Exercise
A classification tree is being constructed to predict if an insurance policy will lapse. A random sample of 100 policies contains 30 that lapsed. You are considering two splits:
Split 1: One node has 20 observations with 12 lapses and one node has 80 observations with 18 lapses.
Split 2: One node has 10 observations with 8 lapses and one node has 90 observations with 22 lapses.
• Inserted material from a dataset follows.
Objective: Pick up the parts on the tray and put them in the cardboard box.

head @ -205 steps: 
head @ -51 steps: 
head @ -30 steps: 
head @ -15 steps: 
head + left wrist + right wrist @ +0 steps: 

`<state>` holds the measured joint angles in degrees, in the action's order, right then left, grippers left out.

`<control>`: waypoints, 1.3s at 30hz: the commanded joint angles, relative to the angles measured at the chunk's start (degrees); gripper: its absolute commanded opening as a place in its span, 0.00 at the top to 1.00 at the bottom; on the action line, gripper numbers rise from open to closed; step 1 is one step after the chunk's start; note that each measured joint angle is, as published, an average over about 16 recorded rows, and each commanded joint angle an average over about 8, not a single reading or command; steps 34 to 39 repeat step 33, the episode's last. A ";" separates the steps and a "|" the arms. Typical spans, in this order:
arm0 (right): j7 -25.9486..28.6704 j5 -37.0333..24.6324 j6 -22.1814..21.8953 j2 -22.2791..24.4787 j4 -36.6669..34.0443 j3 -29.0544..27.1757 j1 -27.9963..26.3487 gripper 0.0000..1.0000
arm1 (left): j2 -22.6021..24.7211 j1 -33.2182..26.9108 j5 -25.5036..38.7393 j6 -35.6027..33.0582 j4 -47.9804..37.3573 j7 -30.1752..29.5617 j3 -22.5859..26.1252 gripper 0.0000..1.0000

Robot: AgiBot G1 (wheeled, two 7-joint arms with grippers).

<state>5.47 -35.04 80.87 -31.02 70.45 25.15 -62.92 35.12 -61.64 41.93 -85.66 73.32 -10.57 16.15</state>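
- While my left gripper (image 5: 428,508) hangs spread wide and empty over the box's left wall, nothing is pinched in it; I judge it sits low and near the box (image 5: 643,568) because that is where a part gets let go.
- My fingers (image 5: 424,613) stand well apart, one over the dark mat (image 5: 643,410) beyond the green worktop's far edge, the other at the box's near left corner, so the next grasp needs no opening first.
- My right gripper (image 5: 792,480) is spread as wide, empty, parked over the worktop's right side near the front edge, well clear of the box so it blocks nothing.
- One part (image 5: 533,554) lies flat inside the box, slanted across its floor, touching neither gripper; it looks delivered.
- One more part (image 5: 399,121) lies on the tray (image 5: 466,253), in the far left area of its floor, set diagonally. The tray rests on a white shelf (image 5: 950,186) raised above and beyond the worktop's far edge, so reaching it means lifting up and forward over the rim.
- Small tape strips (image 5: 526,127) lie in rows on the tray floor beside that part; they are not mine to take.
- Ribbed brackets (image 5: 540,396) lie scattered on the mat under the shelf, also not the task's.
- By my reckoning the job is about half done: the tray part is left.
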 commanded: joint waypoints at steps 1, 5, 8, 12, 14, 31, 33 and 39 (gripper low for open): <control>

The total Gini index after a split is the weighted average of the Gini index at each node, with the weights proportional to the number of observations in each node. The total entropy after a split is the weighted average of the entropy at each node, with the weights proportional to the number of observations in each node.
Determine which of the following statements is/are true?
- Split 1 is preferred based on the total Gini index.
- Split 1 is preferred based on the total entropy.
- Split 1 is preferred based on having fewer classification errors.
- I only
- II only
- III only
- I, II, and III
- The correct answer is not given by (A), (B), (C), or (D).
Key: E
The total Gini index for Split 1 is
2[20(12/20)(8/20) + 80(18/80)(62/80)]/100 = 0.375
and for Split 2 is
2[10(8/10)(2/10) + 90(22/90)(68/90)]/100 = 0.3644.
Smaller is better, so Split 2 is preferred. The factor of 2 is due to summing two identical terms (which occurs when there are only two classes).
The total entropy for Split 1 is
–[20(12/20)ln(12/20) +20(8/20)ln(12/20) + 80(18/80)ln(18/80) + 80(62/80)ln(62/80)]/100 = 0.5611
and for Split 2 is
– [10(8/10)ln(8/10) +10(2/10)ln(2/10) + 90(22/90)ln(22/90) + 90(68/90)ln(68/90)]/100 =0.5506.
Smaller is better, so Split 2 is preferred.
For Split 1, there are 8 + 18 = 26 errors and for Split 2 there are 2 + 22 = 24 errors. With fewer errors, Split 2 is preferred.